Well, complete software control IS new, but it isn't neatly patentable and
IBM isn't doing that -- Chi-Hung Chi and I are and we've been publishing on
it for a year and a half.  Further, the crude control IBM has patented seems
to me seems SIMILAR to the control used in many machines and proposals.
However, I read IBM's patent (as summarized by Allen Baum) as claiming
specific cache control instructions:  not claiming the general, abstract,
concept of software cache control.

...
> The patent system was intended to protect inventors, not monopolies.

No.  The patent system was designed to protect investment in technological
development, hence encouraging development of innovative new devices.  An
invention is not supposed to be patented UNLESS you will market it -- this
is the logic behind patent-maintenance fees.

The unfortunate thing about the IBM patents is not the patents themselves,
but the PUBLIC USE OF THEM AS A SCARE TACTIC.  As far as I can tell, the
patents are really quite weak -- they protect very little and, although very
carefully written, are easily challenged or circumvented.  But who would
dare challenge IBM?  Worse still, who is large enough to survive the legal
costs of being challenged (rightly or not) by IBM?

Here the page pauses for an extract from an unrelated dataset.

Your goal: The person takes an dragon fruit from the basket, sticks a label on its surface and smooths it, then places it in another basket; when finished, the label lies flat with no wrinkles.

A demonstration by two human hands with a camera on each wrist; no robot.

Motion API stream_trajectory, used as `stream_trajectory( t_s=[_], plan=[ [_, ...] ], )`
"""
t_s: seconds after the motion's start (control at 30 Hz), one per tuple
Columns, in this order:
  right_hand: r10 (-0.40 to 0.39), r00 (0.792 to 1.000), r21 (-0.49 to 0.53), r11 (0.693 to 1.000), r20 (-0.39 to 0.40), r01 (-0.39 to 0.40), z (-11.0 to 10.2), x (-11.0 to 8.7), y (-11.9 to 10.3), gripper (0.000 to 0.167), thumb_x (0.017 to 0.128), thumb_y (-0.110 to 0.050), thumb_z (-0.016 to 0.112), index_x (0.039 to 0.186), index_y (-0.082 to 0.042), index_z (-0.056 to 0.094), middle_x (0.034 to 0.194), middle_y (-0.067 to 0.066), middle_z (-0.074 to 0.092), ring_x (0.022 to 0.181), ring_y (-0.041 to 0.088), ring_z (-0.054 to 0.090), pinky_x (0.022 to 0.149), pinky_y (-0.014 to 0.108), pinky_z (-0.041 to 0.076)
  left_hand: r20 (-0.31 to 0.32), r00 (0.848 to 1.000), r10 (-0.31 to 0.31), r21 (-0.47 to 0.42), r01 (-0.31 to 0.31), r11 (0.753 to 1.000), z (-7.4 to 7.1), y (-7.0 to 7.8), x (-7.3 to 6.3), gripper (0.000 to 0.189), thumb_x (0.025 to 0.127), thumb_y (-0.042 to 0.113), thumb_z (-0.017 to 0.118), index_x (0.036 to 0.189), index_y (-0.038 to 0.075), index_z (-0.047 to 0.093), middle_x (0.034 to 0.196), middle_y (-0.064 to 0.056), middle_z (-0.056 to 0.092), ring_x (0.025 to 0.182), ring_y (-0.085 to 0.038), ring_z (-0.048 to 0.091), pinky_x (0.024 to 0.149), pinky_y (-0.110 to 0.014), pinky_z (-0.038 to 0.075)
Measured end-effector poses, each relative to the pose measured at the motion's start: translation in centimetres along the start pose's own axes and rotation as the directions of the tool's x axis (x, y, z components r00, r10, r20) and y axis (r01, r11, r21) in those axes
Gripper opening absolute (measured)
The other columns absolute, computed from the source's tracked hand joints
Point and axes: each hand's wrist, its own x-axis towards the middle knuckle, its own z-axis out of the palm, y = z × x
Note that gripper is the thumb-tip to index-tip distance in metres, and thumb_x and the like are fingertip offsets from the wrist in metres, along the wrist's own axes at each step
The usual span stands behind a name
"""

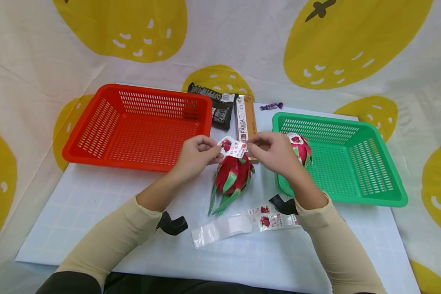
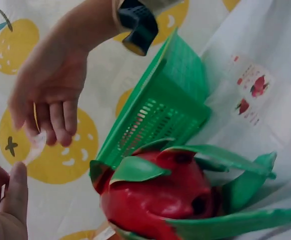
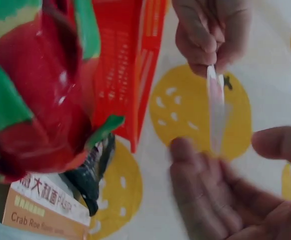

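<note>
My left hand (image 1: 196, 157) pinches one end of a label sticker (image 1: 232, 147) printed with a dragon fruit. My right hand (image 1: 275, 151) is at the sticker's other end; in the right wrist view its thumb (image 3: 280, 145) stands apart from the fingers, which are blurred close to the sticker. Below the sticker a red dragon fruit (image 1: 230, 175) with green leaves lies on the table. Another dragon fruit (image 1: 304, 152), bearing a similar sticker, is in the left end of the green basket (image 1: 387, 192), partly covered by my right hand.
A strip of label stickers (image 1: 220, 230) lies near the front edge, partly under my right forearm. To the left stands a red basket (image 1: 132, 162). Behind my hands are a black packet (image 1: 222, 114), a pasta box (image 1: 242, 114) and a purple wrapped candy (image 1: 271, 106).
</note>
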Motion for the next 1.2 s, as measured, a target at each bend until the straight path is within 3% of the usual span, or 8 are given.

It's just my opinion, but I think IBM stepped way over the line in saying
that these patents were to be used to "reclaim" their inventions which other
companies have stolen.  However, it's a moral line -- not a legal line --
that they've crossed.

						-hankd

mslater@cup.portal.com (08/04/88)

We have made copies of the 16 IBM patents in the the list posted by Alan Baum,
and will send a set to anyone for $35 (which basically just covers our costs).
It's a bit over 300 pages.  Not the most entertaining reading, but if you want
to understand what they claim, this is the source.  (If you do understand what
they claim, please give me a call :-).)  The fine print: add $20 if you're 
outside the US and Canada; we accept MC and VISA.

Michael Slater, Editor and Publisher
Microprocesor Report, 550 California Ave., Suite 320, Palo Alto, CA 94306
415/494-2677    mslater@cup.portal.com    sun!portal!cup.portal.com!mslater

bpendlet@esunix.UUCP (Bob Pendleton) (08/04/88)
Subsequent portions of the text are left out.